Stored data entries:
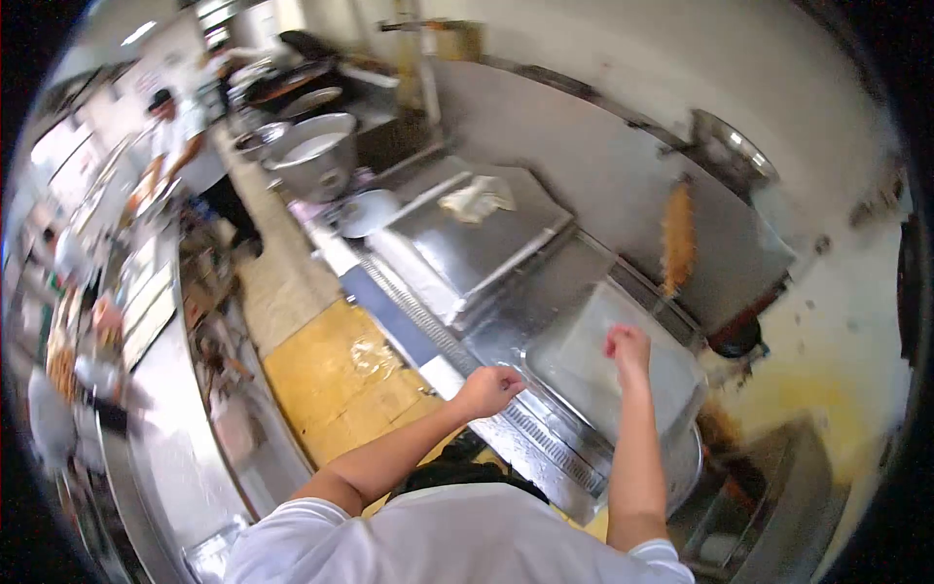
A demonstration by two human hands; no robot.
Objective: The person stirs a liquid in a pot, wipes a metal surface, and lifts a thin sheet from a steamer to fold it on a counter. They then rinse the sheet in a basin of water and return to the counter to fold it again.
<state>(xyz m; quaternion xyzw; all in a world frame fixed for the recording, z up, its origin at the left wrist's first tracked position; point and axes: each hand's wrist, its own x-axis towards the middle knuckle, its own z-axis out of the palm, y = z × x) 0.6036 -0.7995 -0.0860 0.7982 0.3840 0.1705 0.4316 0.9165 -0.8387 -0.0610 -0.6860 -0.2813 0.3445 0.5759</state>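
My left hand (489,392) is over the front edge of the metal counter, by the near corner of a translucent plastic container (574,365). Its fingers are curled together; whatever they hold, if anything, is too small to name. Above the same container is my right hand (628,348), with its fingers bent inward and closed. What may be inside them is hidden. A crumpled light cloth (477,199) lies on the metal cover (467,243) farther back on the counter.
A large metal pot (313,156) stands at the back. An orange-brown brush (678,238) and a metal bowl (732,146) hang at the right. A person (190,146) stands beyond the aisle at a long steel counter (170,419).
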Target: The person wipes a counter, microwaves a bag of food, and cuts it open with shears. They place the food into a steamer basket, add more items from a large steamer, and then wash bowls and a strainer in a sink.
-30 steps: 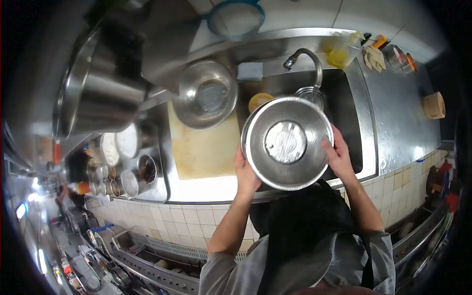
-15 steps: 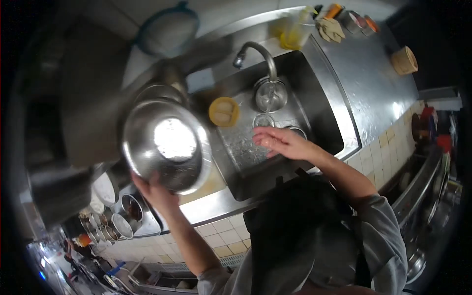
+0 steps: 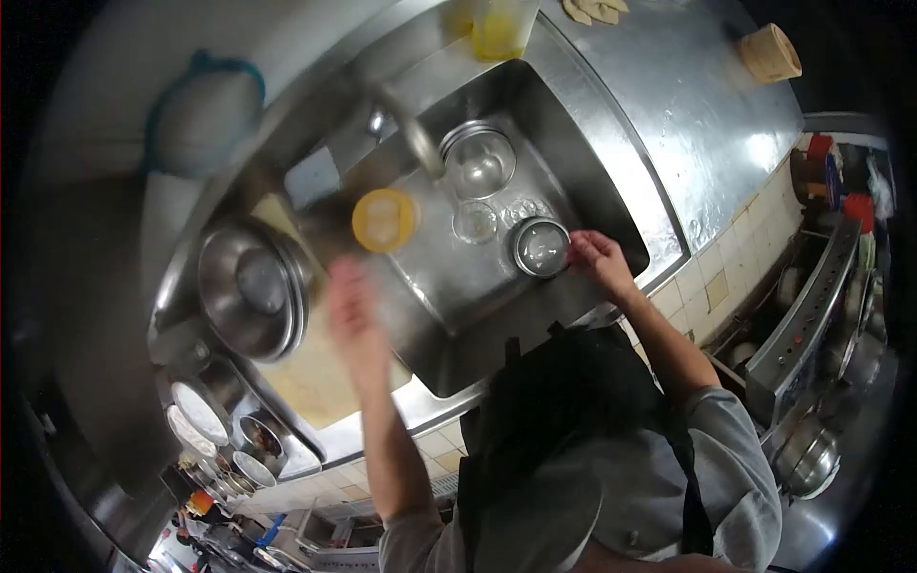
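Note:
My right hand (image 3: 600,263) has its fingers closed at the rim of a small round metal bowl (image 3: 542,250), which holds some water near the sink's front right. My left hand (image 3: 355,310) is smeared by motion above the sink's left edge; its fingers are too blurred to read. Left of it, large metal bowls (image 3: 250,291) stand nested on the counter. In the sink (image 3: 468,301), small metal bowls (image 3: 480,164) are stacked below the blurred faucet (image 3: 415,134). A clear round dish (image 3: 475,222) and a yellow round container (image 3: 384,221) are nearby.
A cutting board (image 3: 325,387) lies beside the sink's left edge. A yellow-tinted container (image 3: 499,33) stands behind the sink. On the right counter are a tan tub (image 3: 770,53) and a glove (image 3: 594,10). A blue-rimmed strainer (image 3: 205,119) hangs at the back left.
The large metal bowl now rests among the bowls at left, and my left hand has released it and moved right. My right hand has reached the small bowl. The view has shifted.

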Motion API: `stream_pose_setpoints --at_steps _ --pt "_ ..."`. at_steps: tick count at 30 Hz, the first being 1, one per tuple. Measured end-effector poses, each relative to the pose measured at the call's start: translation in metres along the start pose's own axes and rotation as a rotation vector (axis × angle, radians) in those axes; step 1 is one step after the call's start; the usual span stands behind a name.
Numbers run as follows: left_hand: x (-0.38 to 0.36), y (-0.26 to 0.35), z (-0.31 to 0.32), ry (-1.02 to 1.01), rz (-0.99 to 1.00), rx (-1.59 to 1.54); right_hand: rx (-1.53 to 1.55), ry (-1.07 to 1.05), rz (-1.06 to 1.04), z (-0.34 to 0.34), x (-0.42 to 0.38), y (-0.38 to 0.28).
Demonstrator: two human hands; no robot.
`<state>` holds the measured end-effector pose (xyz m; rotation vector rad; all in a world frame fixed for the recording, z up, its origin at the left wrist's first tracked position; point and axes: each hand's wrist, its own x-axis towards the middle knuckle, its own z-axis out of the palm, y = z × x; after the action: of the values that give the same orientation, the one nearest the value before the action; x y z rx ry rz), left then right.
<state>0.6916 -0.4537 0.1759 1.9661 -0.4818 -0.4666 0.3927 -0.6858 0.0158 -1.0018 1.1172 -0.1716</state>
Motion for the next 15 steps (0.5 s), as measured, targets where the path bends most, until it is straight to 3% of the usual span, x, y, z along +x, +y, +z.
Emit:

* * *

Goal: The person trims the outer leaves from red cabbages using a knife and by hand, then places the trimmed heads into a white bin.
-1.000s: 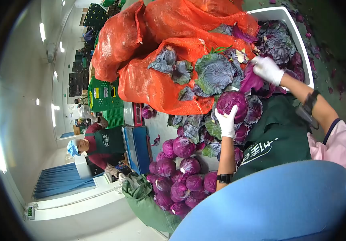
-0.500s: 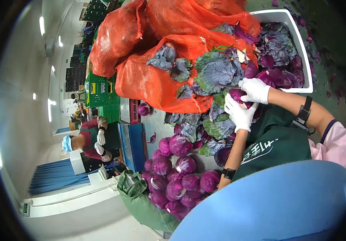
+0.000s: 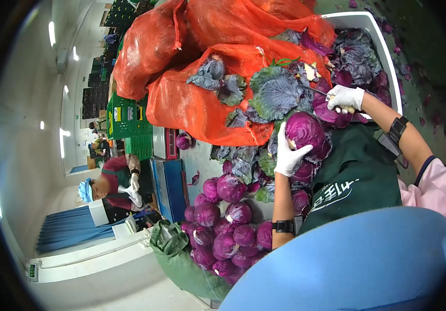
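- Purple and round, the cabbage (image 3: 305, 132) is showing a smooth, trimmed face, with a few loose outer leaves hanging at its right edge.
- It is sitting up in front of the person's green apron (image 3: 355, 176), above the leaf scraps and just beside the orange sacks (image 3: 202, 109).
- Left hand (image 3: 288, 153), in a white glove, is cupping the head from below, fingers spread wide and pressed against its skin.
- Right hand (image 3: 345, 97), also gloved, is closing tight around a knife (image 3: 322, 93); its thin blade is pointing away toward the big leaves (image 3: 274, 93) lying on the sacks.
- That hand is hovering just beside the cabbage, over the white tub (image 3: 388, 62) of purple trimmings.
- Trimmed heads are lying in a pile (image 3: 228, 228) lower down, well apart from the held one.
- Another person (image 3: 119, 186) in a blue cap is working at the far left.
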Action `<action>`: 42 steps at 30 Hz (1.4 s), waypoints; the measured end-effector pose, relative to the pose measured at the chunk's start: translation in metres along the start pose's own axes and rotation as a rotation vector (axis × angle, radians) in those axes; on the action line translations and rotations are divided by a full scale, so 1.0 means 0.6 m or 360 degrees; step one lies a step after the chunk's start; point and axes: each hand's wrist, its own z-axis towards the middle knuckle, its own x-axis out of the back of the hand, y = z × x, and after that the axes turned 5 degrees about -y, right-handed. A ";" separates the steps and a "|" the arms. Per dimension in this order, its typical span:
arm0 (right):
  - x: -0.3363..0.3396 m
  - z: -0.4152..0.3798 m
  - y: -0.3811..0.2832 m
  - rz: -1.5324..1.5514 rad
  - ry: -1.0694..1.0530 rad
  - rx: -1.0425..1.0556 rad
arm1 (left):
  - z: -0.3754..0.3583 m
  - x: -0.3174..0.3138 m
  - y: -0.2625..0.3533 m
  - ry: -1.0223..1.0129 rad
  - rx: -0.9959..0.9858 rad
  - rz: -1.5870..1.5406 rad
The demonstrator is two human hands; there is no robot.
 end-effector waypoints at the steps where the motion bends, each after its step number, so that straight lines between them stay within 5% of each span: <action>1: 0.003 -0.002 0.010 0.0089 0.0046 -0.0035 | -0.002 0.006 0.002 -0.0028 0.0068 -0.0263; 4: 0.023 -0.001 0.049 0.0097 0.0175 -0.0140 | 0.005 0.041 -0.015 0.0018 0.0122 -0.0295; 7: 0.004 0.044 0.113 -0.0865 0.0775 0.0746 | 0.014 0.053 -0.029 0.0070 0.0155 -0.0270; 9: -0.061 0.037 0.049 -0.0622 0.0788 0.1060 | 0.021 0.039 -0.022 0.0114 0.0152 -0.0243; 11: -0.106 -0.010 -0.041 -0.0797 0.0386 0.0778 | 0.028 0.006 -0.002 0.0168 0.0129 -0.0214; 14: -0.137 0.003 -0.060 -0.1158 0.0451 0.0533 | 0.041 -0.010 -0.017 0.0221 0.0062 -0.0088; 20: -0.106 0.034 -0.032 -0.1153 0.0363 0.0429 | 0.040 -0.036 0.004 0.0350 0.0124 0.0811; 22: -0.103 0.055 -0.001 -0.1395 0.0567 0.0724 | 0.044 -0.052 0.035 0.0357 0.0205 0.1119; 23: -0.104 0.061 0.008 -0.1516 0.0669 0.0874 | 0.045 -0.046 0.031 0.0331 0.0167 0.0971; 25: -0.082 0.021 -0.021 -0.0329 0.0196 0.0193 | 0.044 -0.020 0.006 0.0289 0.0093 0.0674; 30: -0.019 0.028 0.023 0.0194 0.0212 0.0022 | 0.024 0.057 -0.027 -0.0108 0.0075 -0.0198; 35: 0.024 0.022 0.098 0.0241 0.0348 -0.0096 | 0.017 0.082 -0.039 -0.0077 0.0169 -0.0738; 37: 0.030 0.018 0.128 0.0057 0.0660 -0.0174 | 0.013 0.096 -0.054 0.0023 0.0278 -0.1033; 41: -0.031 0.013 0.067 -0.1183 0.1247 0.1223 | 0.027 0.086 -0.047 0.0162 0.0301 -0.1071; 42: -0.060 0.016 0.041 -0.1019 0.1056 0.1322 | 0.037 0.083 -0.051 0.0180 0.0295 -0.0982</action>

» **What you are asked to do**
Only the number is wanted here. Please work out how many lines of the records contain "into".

» **Written answer**
2